The first of three rooms visited in the Science Building was a flat level, ground floor IT lab (“desktop suite”) consisting of more than 40 desks (four batches of 10), each with a PC. Throughout the room were strategically placed display screens, whilst hanging from the ceiling were three projectors – each pointing in a different direction. This, explained Adam, is to ensure students always have the best possible view of what’s being shown by the tutor (video or visualiser).

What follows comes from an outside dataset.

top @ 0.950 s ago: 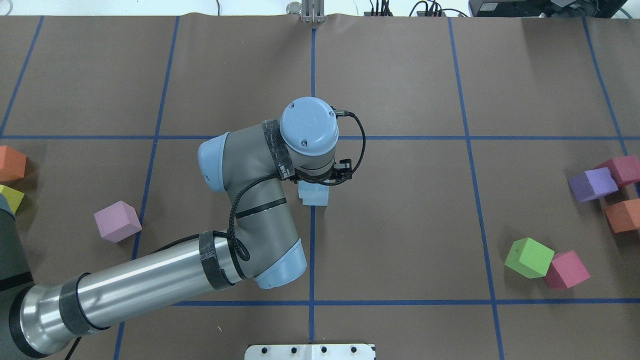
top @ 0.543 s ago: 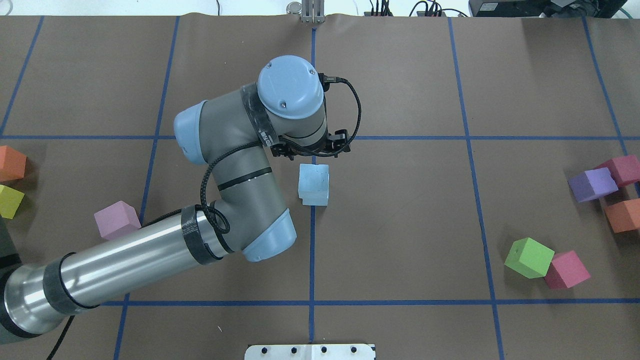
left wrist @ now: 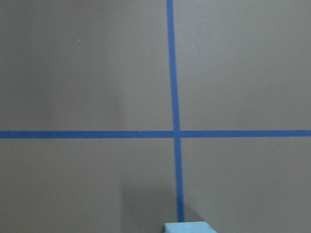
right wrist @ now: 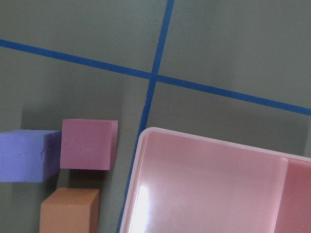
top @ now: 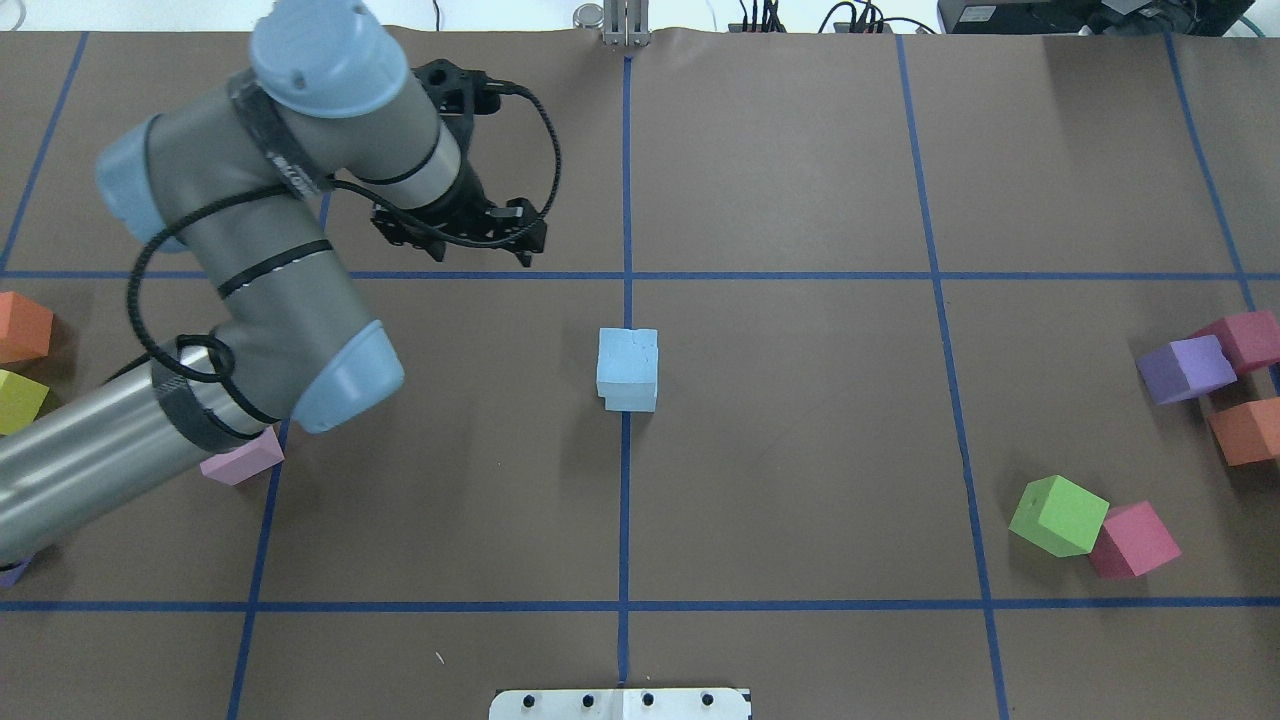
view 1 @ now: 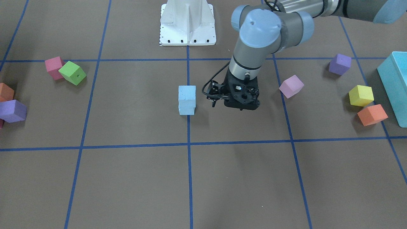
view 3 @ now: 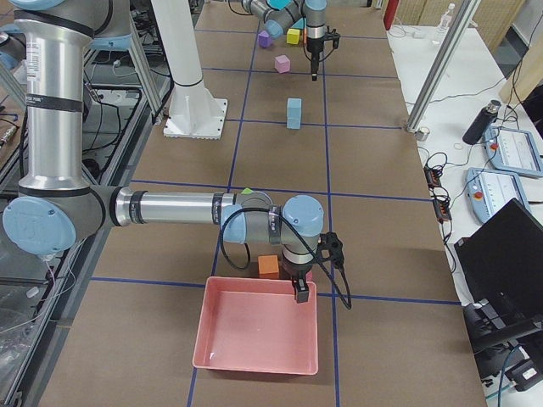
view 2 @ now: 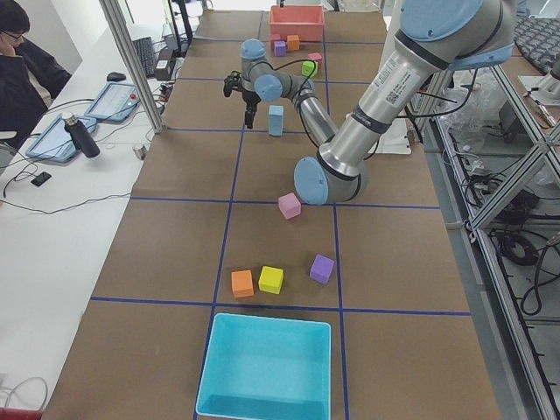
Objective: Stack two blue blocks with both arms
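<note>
Front view's centre shows two stacked pale sky-blue foam cubes [view 1: 186, 99]; overhead nearly merges them. Left gripper [top: 480, 245] released, empty; right gripper [view 3: 301, 295]: cannot tell.

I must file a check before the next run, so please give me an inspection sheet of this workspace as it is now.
Surface: brown table with a blue tape grid.
Job's things: two blue blocks stacked at the centre, the upper one slightly offset.
Clutter: pink cube, purple cube, yellow cube and orange cube near the turquoise bin; green cube on the other side; pink tray.
Grippers: left gripper open, empty, apart from the stack; right gripper above the pink tray's rim, state cannot be told.
Cables: black cable loops at the left wrist, away from the blocks.
Surroundings: person seated at a side desk; white base post.
</note>
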Available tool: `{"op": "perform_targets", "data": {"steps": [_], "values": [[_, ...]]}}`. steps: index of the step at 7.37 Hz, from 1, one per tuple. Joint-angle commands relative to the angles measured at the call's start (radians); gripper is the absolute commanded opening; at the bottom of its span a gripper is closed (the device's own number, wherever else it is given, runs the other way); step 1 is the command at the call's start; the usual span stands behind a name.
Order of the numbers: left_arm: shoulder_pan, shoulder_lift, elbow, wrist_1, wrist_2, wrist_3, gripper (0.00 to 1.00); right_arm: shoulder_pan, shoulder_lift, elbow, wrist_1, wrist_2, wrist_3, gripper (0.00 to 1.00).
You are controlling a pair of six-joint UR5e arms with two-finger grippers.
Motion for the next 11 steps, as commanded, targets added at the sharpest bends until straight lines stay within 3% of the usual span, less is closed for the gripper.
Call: {"op": "perform_targets", "data": {"steps": [1, 3, 5, 7, 8, 9, 11], "values": [[-0.145, 0.191, -0.054, -0.006, -0.111, 0.310, 0.97, 0.000, -0.011, 0.001, 0.000, 0.003, -0.003, 1.00], [-0.336, 0.365, -0.052, -0.007, -0.230, 0.614, 0.98, -0.001, -0.016, 0.001, -0.002, 0.003, 0.015, 1.00], [-0.514, 0.505, -0.020, -0.002, -0.235, 0.919, 0.98, -0.001, -0.016, 0.000, -0.002, 0.005, 0.020, 1.00], [-0.680, 0.569, 0.093, -0.010, -0.223, 1.220, 0.98, -0.001, -0.016, -0.001, -0.002, 0.005, 0.020, 1.00], [-0.764, 0.583, 0.201, -0.018, -0.187, 1.318, 0.98, -0.001, -0.016, -0.001, -0.002, 0.005, 0.020, 1.00], [-0.795, 0.568, 0.224, -0.016, -0.192, 1.315, 0.98, -0.001, -0.016, -0.001, -0.002, 0.006, 0.020, 1.00], [-0.797, 0.591, 0.157, 0.005, -0.199, 1.301, 0.98, -0.001, -0.016, -0.001, -0.002, 0.005, 0.020, 1.00]]}}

Clinical Simulation Centre (CSC)
Remember the ‘and at sometimes heart stopping’ comment earlier? Well this is where that beat skipped. As we pushed through the next set of doors, we entered a dark room – which, for a second, gave me sight of what appeared to be a hospital bed and the outline of someone badly in need of a haircut.
“Don’t be freaked out,” Adam requested as the lights flickered into life.
But for my better judgment, I was on a hospital ward. It even smelt like a hospital. Adam explained the CSC is designed to provide a realistic clinical environment, where trainee healthcare professionals can practice the necessary skills under expert supervision and become familiar with different pieces of medical and monitoring equipment.
The various bed-ridden mannequins, offer numerous real life scenarios for students to handle.
“It’s used for training,” Adam explained. “Before they get launched into real life, they can practise with a mannequin. The technicians have scenarios on their iPads and can even do a manual override, such as stopping the heart.”
Each room is kitted out to allow students to be monitored on how they react and what they choose to do during various tests and scenarios.
The university uses a Scotia Medical Observation and Training System (SMOTS) – which includes a camera, microphone and speakers, so events can be recorded and filed for instant playback and review, whilst also allowing for two-way communication between participants and observers.
Kit: SMOTS, NEC 24” Displays for Clock Displays
Passing through our final set of doors, we were immediately transported to a lifelike pharmacy/chemist.
The set up and purpose of the room mirrored that to the previous – albeit with no scary mannequins this time. Again, everything in the room seemed impressively real (the boxes on the shelves were empty though).
Standing by the counter, Adam concluded the tour by saying: “It’s environments like this, which help make our students feel like they are getting true value for their money. That’s our goal. We want to provide them with everything they need to help them with their course, to go on and get their degree and go on to succeed.
“Having world class facilities like this is what helps to attract students.”